* TASK OBJECTIVE *
Copy exactly the lines of the records below, and only those lines, beginning with the line that contains "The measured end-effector" and ending with the line that contains "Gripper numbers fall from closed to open".

*** Block opens ***

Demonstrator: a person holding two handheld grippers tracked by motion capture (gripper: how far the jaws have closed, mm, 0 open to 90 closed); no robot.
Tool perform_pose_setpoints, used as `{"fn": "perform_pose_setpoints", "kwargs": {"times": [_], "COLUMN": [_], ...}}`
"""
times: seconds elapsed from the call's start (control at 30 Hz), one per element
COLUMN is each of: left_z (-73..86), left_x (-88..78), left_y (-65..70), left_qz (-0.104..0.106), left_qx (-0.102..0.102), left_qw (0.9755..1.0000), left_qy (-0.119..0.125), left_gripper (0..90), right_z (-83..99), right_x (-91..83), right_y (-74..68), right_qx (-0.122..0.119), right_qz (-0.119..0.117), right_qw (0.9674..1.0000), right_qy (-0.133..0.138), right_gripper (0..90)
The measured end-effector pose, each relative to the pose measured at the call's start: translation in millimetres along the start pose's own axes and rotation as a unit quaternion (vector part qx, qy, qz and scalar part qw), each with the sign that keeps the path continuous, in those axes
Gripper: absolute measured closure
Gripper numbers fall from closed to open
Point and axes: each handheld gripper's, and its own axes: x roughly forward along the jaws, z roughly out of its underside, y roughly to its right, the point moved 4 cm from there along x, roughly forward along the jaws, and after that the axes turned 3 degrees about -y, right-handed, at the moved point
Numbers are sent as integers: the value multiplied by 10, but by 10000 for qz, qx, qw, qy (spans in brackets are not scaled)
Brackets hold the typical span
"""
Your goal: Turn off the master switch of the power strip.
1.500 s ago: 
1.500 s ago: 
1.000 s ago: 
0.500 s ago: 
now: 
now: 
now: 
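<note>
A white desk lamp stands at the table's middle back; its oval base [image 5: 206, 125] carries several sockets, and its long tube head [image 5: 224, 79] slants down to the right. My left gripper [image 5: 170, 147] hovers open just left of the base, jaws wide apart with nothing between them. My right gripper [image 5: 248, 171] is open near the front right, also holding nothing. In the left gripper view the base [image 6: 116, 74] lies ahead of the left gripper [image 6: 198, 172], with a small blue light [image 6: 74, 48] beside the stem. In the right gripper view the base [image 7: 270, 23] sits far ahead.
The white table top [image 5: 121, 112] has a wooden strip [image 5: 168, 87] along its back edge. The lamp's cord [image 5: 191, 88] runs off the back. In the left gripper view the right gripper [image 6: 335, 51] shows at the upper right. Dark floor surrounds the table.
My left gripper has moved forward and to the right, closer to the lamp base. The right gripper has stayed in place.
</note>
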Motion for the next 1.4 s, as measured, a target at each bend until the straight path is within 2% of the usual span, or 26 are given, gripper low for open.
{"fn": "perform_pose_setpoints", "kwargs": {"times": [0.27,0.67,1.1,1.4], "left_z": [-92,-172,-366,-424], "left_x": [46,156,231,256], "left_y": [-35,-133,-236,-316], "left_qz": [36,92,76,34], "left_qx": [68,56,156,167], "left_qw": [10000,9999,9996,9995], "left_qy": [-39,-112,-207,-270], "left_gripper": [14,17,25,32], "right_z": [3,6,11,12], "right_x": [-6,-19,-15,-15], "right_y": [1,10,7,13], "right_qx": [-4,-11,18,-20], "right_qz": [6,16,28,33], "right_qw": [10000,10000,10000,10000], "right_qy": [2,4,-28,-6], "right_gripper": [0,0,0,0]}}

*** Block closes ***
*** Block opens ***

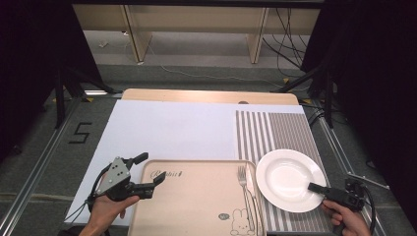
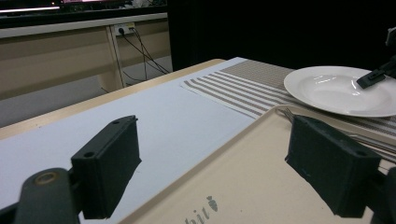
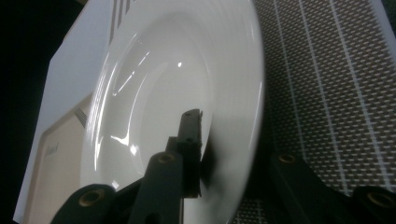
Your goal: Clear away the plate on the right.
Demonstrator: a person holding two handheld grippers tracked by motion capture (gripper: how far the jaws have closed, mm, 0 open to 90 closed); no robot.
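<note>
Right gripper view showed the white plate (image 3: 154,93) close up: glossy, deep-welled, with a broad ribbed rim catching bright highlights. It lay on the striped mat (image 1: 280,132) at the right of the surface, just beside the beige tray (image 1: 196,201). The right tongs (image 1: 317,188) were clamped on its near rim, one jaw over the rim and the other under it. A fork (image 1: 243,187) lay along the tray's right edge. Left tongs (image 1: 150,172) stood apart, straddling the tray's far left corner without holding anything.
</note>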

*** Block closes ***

* OUTPUT BELOW *
The measured end-effector pose, each relative to the pose measured at the call's start: translation in millimetres along the start pose's own axes and rotation as a unit quaternion (vector part qx, qy, qz and scalar part qw), each with the sign that keeps the path continuous, in those axes
Gripper: absolute measured closure
Gripper numbers fall from closed to open

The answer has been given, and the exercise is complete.